From the entries below, retype only the lines from the one with "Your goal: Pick" through the one with "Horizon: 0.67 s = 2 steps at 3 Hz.", exactly as written.

Dataset content:

━━━━

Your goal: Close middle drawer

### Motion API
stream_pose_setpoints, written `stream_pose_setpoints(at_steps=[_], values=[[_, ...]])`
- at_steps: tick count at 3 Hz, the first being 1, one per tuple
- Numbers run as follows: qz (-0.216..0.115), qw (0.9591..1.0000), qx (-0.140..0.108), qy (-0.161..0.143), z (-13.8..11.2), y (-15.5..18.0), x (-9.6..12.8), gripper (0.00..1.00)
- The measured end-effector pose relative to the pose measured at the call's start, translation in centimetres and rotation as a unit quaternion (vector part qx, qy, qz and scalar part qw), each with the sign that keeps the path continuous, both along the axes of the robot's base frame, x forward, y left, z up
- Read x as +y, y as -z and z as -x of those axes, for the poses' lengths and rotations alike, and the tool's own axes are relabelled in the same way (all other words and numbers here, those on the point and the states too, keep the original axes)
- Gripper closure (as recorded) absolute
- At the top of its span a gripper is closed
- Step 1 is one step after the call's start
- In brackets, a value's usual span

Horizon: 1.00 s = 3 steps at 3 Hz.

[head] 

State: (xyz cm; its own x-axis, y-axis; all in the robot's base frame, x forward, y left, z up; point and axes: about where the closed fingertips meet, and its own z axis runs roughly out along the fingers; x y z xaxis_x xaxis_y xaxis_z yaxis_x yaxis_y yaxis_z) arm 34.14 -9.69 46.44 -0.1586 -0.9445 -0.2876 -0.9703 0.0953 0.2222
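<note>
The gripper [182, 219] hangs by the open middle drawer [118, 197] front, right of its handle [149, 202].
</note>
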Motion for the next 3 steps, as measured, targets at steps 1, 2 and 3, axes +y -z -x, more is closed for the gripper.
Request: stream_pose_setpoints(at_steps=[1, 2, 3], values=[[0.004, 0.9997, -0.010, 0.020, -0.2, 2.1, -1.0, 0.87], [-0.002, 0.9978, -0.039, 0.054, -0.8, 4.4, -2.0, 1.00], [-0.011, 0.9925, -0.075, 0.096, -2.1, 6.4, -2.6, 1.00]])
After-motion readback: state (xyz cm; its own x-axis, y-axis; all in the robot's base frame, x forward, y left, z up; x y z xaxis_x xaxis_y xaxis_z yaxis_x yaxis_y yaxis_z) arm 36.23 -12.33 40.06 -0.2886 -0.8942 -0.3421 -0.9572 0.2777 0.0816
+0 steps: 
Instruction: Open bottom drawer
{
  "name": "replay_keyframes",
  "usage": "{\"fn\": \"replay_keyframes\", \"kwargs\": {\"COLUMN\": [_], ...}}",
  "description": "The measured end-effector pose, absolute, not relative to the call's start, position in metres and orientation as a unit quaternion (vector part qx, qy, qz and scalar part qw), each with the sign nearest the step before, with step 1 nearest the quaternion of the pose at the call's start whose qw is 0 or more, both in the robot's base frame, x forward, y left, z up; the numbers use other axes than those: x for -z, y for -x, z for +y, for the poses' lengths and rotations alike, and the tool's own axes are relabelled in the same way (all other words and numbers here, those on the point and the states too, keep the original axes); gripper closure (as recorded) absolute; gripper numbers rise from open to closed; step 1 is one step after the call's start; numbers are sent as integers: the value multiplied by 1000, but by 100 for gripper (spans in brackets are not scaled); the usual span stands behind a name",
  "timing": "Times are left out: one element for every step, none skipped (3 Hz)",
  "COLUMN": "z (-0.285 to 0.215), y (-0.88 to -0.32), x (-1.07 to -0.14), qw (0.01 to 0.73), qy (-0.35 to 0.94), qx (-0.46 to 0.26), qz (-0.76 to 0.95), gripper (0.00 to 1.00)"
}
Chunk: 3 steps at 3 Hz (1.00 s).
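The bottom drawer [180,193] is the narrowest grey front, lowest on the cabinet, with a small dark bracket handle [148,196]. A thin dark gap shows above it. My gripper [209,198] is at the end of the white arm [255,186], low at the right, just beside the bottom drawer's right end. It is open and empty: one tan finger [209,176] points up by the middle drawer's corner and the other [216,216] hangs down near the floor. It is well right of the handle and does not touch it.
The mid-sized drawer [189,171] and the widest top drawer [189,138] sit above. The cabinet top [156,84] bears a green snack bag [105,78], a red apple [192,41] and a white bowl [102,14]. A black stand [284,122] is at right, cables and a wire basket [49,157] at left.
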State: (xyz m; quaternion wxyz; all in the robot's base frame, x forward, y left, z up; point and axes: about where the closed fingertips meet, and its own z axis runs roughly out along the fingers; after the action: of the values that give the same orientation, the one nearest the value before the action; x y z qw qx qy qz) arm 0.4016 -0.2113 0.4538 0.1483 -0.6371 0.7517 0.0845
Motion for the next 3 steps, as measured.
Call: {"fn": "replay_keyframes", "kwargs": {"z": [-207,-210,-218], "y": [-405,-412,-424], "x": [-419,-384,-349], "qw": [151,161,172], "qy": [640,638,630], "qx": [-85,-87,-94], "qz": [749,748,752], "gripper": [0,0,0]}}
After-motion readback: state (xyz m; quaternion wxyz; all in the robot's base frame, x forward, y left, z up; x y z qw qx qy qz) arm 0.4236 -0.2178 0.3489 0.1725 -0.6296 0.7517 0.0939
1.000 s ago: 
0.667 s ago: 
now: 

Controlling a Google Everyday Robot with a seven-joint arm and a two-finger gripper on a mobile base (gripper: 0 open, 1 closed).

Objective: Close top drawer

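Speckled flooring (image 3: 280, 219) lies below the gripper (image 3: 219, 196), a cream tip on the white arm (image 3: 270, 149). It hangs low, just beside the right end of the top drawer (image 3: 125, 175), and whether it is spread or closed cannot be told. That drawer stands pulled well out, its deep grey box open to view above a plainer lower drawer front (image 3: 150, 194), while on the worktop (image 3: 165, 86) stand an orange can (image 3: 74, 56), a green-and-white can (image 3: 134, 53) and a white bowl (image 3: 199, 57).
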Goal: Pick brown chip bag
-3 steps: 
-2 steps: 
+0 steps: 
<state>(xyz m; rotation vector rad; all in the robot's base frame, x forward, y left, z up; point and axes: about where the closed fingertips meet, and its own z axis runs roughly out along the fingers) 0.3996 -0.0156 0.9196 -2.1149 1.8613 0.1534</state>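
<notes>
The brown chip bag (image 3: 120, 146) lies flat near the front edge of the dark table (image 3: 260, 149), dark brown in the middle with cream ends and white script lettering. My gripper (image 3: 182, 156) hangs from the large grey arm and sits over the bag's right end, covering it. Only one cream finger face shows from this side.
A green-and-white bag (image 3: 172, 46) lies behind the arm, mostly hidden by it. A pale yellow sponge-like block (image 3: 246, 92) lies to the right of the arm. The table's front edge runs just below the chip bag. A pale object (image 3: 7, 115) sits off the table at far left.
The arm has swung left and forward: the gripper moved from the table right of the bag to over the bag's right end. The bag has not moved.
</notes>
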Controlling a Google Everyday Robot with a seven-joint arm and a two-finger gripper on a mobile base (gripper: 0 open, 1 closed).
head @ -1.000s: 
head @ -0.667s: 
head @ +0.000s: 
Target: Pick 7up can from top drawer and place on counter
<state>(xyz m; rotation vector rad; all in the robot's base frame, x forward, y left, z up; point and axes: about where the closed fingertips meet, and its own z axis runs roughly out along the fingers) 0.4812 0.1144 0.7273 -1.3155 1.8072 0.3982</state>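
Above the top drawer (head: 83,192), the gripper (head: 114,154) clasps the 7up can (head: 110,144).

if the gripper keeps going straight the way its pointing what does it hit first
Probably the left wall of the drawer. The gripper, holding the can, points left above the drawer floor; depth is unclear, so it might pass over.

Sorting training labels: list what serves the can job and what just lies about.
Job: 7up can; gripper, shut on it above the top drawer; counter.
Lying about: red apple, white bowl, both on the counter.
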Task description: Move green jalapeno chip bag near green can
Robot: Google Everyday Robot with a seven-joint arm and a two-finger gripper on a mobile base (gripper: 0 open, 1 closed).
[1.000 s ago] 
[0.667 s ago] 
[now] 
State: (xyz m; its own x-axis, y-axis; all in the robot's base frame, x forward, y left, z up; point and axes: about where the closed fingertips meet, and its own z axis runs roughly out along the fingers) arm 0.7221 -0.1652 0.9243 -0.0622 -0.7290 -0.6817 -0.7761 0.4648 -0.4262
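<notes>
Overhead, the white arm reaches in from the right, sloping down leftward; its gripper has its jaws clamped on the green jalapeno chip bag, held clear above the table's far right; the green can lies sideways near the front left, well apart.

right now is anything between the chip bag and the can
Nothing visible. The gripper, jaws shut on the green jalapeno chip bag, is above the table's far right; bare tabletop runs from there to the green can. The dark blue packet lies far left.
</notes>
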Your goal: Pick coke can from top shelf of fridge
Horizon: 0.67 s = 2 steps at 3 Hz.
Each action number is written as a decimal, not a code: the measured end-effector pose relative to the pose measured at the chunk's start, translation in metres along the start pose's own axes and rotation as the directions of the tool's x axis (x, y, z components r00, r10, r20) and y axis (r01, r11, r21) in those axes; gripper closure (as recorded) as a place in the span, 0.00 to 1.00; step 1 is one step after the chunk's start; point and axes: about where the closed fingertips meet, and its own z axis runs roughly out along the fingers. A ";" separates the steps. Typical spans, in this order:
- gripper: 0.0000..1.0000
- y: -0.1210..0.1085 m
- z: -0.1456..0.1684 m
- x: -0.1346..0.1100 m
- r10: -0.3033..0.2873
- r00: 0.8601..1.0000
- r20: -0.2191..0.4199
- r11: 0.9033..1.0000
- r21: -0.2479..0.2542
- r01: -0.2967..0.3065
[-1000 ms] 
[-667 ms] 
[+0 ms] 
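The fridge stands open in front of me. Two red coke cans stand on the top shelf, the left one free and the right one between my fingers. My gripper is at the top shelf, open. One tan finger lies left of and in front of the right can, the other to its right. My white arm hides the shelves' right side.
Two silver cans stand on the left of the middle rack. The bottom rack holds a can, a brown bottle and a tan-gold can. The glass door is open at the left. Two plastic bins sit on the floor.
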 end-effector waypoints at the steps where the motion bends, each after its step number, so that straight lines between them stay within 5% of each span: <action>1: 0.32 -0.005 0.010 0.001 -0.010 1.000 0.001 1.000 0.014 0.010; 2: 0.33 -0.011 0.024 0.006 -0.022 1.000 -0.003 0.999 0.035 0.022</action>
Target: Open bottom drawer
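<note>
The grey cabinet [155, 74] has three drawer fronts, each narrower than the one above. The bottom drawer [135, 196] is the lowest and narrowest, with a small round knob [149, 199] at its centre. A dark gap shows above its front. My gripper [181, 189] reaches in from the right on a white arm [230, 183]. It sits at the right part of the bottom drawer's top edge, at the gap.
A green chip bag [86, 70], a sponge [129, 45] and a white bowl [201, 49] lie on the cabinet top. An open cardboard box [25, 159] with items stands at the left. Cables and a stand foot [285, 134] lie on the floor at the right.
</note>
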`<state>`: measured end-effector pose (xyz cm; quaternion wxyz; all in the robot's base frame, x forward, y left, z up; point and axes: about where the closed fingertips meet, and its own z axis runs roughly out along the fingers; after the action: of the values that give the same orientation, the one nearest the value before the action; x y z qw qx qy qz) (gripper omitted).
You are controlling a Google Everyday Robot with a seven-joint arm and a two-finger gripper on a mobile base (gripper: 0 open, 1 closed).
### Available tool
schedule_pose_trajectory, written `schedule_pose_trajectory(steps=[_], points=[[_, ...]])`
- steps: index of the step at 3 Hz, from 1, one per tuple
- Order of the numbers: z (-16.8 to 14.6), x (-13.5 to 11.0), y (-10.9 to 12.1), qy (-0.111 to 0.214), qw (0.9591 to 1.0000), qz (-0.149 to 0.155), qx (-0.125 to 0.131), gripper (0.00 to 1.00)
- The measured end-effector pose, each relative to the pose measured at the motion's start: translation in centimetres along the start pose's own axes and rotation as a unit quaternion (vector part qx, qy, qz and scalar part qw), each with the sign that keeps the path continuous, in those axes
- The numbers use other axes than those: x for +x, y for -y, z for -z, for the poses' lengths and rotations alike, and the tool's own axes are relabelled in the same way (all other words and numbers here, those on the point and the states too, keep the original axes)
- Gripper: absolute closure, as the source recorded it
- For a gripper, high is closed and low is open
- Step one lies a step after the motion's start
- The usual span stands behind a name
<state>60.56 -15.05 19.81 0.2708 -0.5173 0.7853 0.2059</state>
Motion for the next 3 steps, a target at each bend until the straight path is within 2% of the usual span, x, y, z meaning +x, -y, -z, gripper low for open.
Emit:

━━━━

Result of the task:
Your goal: Pick coke can from top shelf of fridge
Horizon: 0.67 s = 2 steps at 3 Hz.

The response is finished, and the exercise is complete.